From Nanette Asimov’s “Software glitch reveals private data for thousands of state’s students” (San Francisco Chronicle: 21 October 2005):

The personal information of tens of thousands of California children — including their names, state achievement test scores, identification numbers and status in gifted or special-needs programs — is open to public view through a security loophole in dozens of school districts statewide that use a popular education software system.

Teacher names and employee identification numbers are also visible to anyone logging onto the system, which is used locally by school districts including San Francisco, San Jose and Hayward.

The problem occurs when the districts issue a generic password to teachers using the system. Until the teacher changes to a unique password, anyone can type in a teacher’s user name and generic password and gain access to information about students that is supposed to be guarded as closely as the gold in Fort Knox. …

San Francisco administrators immediately shut down access to the service, called OARS — Online Assessment Reporting System — after a reporter phoned and said she had been able to access student information for all the children in two middle-school classes where the teachers had not yet changed their passwords. …

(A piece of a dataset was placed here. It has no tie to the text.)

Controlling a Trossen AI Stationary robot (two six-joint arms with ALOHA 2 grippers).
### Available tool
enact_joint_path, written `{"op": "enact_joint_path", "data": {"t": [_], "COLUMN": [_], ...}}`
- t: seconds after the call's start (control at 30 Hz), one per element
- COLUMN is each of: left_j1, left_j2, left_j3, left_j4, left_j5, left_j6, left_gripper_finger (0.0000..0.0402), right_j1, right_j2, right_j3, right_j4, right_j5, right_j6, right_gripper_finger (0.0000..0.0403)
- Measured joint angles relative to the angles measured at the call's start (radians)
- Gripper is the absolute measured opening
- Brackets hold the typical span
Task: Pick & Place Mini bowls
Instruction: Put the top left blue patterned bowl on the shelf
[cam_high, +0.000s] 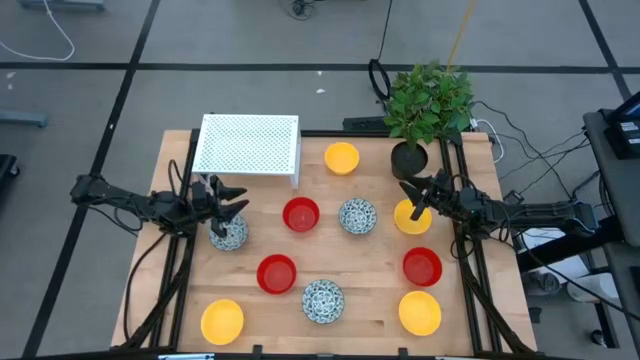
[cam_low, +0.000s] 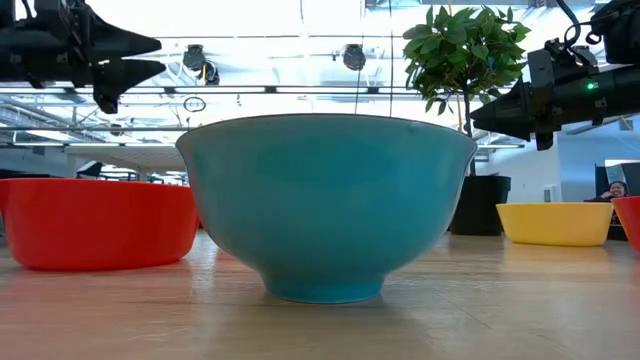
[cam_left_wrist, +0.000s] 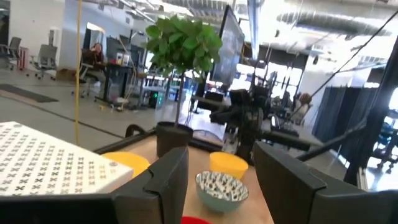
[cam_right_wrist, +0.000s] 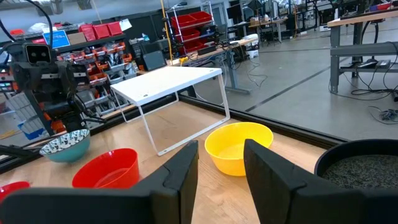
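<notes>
Several mini bowls stand on their bases on the wooden table: yellow ones (cam_high: 342, 157) (cam_high: 222, 320) (cam_high: 420, 312), red ones (cam_high: 301, 214) (cam_high: 277, 273) (cam_high: 422, 266), and speckled ones (cam_high: 357, 216) (cam_high: 323, 300). My left gripper (cam_high: 240, 202) is open and hovers over the far edge of a speckled bowl (cam_high: 229, 235) near the table's left side. My right gripper (cam_high: 410, 197) is open and hovers over the far edge of a yellow bowl (cam_high: 412, 219) near the right side. The low view shows both grippers (cam_low: 130, 55) (cam_low: 490, 110) raised well above the table. The left wrist view looks past open fingers (cam_left_wrist: 217, 180) at a speckled bowl (cam_left_wrist: 221, 186). The right wrist view looks past open fingers (cam_right_wrist: 221, 168) at a yellow bowl (cam_right_wrist: 239, 146).
A white perforated rack (cam_high: 248, 145) stands at the far left of the table. A black pot with a green plant (cam_high: 425, 105) stands at the far right, just beyond my right gripper. Bare wood (cam_high: 360, 270) lies between the bowls in the middle.
</notes>
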Motion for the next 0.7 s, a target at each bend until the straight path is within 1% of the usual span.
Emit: {"op": "enact_joint_path", "data": {"t": [0.13,0.2,0.3,0.43,0.53,0.7], "left_j1": [0.0,0.0,0.0,0.0,0.0,0.0], "left_j2": [0.0,0.001,0.001,0.001,0.016,0.108], "left_j3": [0.0,0.0,0.005,0.047,0.108,0.259], "left_j4": [0.076,0.13,0.192,0.181,0.081,-0.233], "left_j5": [-0.001,-0.017,-0.011,0.0,0.0,0.001], "left_j6": [-0.044,-0.048,-0.009,0.084,0.096,0.076], "left_gripper_finger": [0.0186,0.0186,0.0186,0.0186,0.0186,0.0186], "right_j1": [0.0,0.0,0.0,0.0,0.0,0.0], "right_j2": [0.0,0.0,0.0,0.0,0.0,0.0], "right_j3": [0.0,0.0,0.0,0.0,0.0,0.0], "right_j4": [0.0,0.0,0.0,0.0,0.0,0.0], "right_j5": [0.0,0.0,0.0,0.0,0.0,0.0], "right_j6": [0.0,0.0,0.0,0.0,0.0,0.0], "right_gripper_finger": [0.0116,0.0116,0.0116,0.0116,0.0116,0.0116]}}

Most of the 96 districts statewide that use the system are in Southern California and the Central Valley. …

“We have confidence in the professionalism of our teachers” not to share their passwords, Bradshaw said.

But told how simple it was to gain access to the student records of any teacher who had not yet changed to a unique password, the administrators said they planned to make sure teachers did so.

“We will definitely monitor that,” Quinn said. “We don’t want anyone getting into student information.”